US Secretary of State John Kerry’s recent visit to Turkey has momentarily brought US-Turkish relations to the forefront of US foreign affairs news. Days before Kerry’s visit, Turkish Prime Minister Recep Tayyip Erdogan turned up the tension in US-Turkish relations by announcing that Zionism is a “crime against humanity.”

President Obama and Turkish Prime Minister Erdogan, image in public domain

President Obama and Turkish Prime Minister Erdogan, image in public domain

Many folks in the West had to wonder precisely how much of a “friend” US President Obama’s “special friend” Erdogan is and precisely who Erdogan’s friends might be. I didn’t include Israel in the list of those who wondered about Erdogan. Most Israelis long ago gave up wondering and decided they could always count on Erdogan to play that easy Anti-Israel card whenever it suited him. He has never disappointed them on that score.

The day before Kerry’s arrival, the Turkish government arrested yet another eleven journalists for daring to question the Erdogan regime. As near as I can tell, Turkey now has more journalists in prison than Communist China does. Of course, that’s a tricky comparison because China enjoys an advantage in dealing with journalist prison populations. China executes them. To their credit, the Turks generally avoid executing imprisoned journalists so they’re bound to accumulate a higher total of jailed journalists as long as they continue to suppress free speech.
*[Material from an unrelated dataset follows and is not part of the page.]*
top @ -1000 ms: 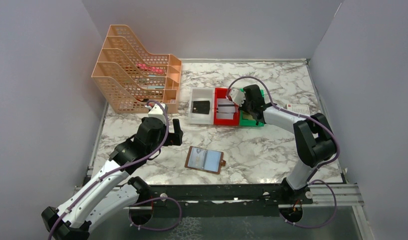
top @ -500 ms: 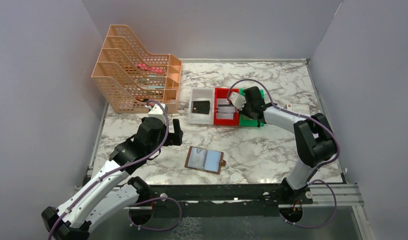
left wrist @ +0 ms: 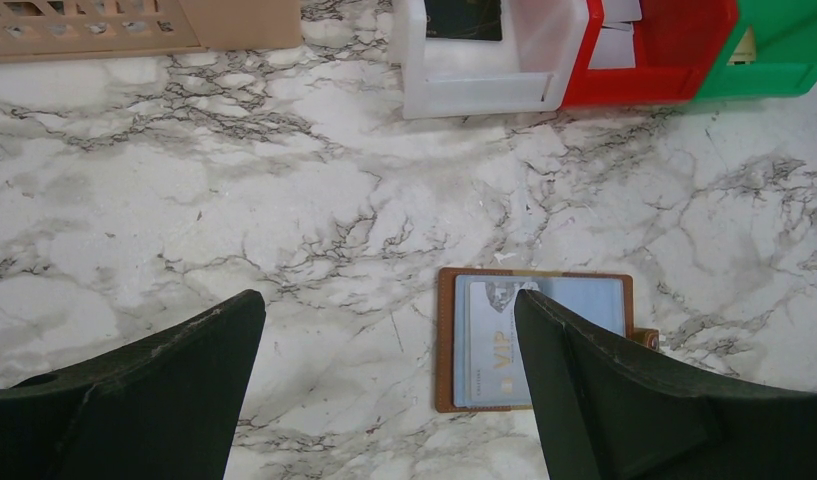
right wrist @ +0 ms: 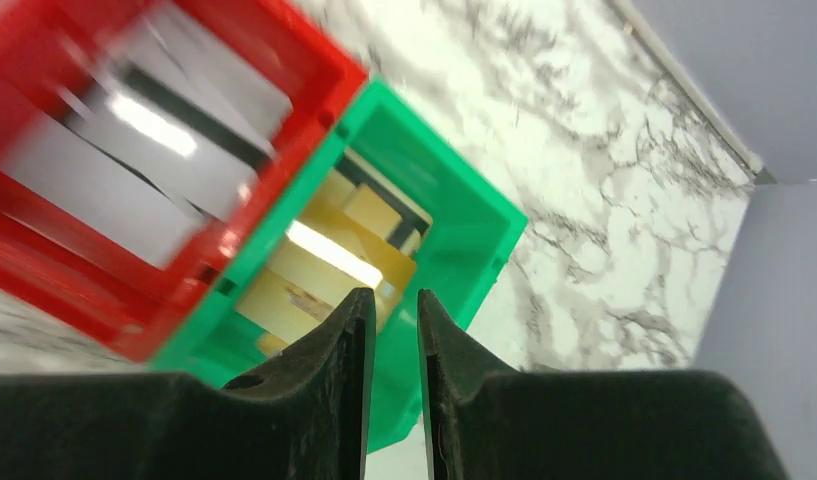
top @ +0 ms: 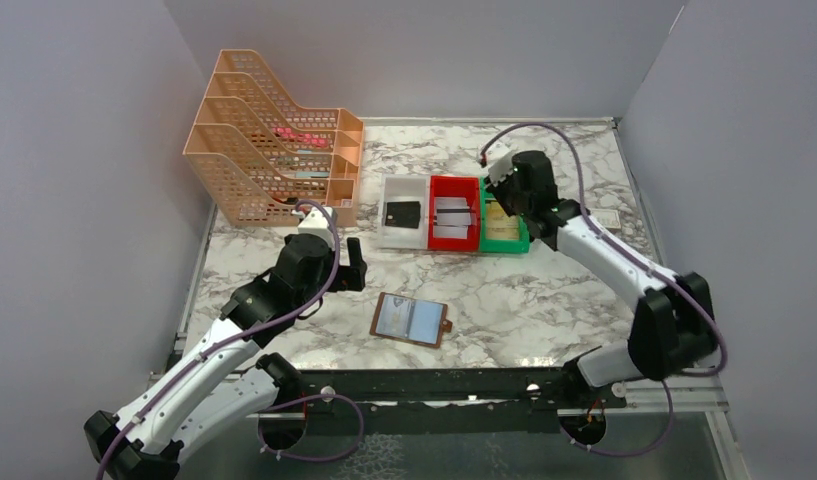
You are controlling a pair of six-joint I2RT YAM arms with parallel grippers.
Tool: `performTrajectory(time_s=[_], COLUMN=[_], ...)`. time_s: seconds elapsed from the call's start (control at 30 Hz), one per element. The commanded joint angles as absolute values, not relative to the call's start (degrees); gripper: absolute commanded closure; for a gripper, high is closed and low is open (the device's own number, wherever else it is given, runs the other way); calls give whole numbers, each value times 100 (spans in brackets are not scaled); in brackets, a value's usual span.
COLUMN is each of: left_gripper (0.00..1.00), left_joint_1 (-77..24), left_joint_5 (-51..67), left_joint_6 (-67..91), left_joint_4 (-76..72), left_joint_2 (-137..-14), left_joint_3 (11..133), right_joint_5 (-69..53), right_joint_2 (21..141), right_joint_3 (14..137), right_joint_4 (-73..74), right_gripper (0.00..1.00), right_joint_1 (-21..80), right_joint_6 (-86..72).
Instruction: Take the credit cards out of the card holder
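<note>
Card holder [top: 411, 319], flat, brown and leather-like, is seen laid open on the marble-veined tabletop [top: 544, 290] near the middle of its near edge, with a pale card [left wrist: 499, 345] tucked under a clear bluish sleeve. The left gripper [left wrist: 386, 300] is spread wide and empty nearby. The right gripper [right wrist: 389, 300], barely parted and grasping nothing, is poised over glossy gold-yellow credit cards [right wrist: 324, 255] in a green plastic bin [right wrist: 464, 230].

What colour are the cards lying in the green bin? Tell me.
Gold-yellow. The cards in the green bin show best in the right wrist view.
</note>
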State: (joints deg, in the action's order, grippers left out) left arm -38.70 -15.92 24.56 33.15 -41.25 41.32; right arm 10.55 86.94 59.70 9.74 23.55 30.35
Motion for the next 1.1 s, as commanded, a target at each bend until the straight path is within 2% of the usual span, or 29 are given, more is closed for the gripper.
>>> performTrajectory(time_s=[0.0, 0.13, 0.2, 0.27, 0.43, 0.63, 0.83, 1.07], left_gripper=[1, 1, 1, 1, 1, 1, 1, 1], left_joint_1=[-3858, -3858, -3850, -3844, -3821, -3797, -3776, -3676], left_joint_5=[-1673, -1692, -1712, -1737, -1766, -1775, -1822, -1836], left_joint_6=[2399, 2408, 2416, 2419, 2434, 2443, 2446, 2451], left_joint_4=[3272, 3278, 3277, 3284, 3291, 3294, 3291, 3292], left_joint_2=[-4171, -4241, -4266, -4266, -4213, -4082, -3925, -3950], left_joint_3=[4041, 4048, 4043, 4035, 4034, 4018, 4008, 4008], right_joint_5=[-44, -1637, -2049, -1586, 596, 1906, 2410, 2602], right_joint_2=[7537, 6946, 6805, 6681, 6499, 7049, 8334, 9623], right_joint_3=[5981, 5455, 5030, 4714, 4449, 4474, 5251, 6115], right_joint_4=[683, 731, 579, 654, 1231, 1567, 1973, 2437], right_gripper=[71, 71, 72, 73, 72, 72, 71, 69], right_joint_1=[2338, 2342, 2481, 2984, 4760, 6364, 7212, 7444], right_joint_6=[449, -1811, -2668, -3111, -3796, -4813, -5484, -5557])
Kerry issued a carefully muted disapproval of Erdogan’s words. I can’t fault Kerry for not speaking out more directly because he was in the middle of a diplomatic mission to Turkey—a NATO ally—and he was carrying a sizeable agenda of urgent issues. Beyond that, it’s not Kerry’s job to act on his own opinions. It’s his job to execute whatever foreign policy the US president dictates. Given that Obama has spent the last four years cultivating a “special close friendship” with Erdogan, and given the number of urgent issues shared by the US and Turkey, Obama is not likely to cut his losses with Erdogan too quickly.

In spite of the professional opinions of State Department employees and the US Ambassador to Turkey, President Obama was certain that, with a little influence from the US and the West, he could count on Erdogan to act as a moderate Islamic Democratic leader. The President has consistently held up Turkey as a leader of reform in the Middle East.

Given the turmoil in the Middle East, our addiction to petroleum, and the previous half a century of fairly good relations with Turkey, it’s understandable that the Obama crew might engage in a bit of wild optimism in dealing with Turkey. The White House publicly defined Turkey as a natural economic, ideological, and political gateway between the West and the Middle East. A country that’s supposed to be like leaving East L.A. via Disneyland and finding yourself on a quiet beach in Malibu without any drive-by shootings along the way.

That history of cooperation between the US and Turkey has to be placed in the context of the Cold War. Although Turkey tried to establish a close working relationship with the USSR after World War One, it quickly realized that it was on Stalin’s lunch menu and started looking to the West for friends. By the end of World War Two, the US and Turkey were working overtime to build a strong friendship based on Turkish geography and US cash.

The history of US-Turkish relations since World War Two is a complex one, filled with constant friction and held together by the overriding concern about Soviet aggression. That glue of Soviet aggression is no longer present, and like a passionate young couple, common ground and mutual understanding must be defined for the US and Turkey for the relationship to attain any lasting mutual benefit. The Obama administration sees common ground, but does Turkey see the same thing?

Both the US and Turkey openly agree that Turkey can be that peaceful gateway between the West and the Middle East. Turkey maintains diplomatic and economic ties to Iran and has consistently, and apparently faithfully, done a good job of acting as a diplomatic conduit for Iran and the US. Given that Turkey and its growing economy purchase oil from Iran, it’s no small matter for them to take on that role as a diplomatic third between Iran and the US. Erdogan sees himself as a top tier world leader, and his diplomatic position between Iran and the US gives him credibility both in the Mid-east and the West.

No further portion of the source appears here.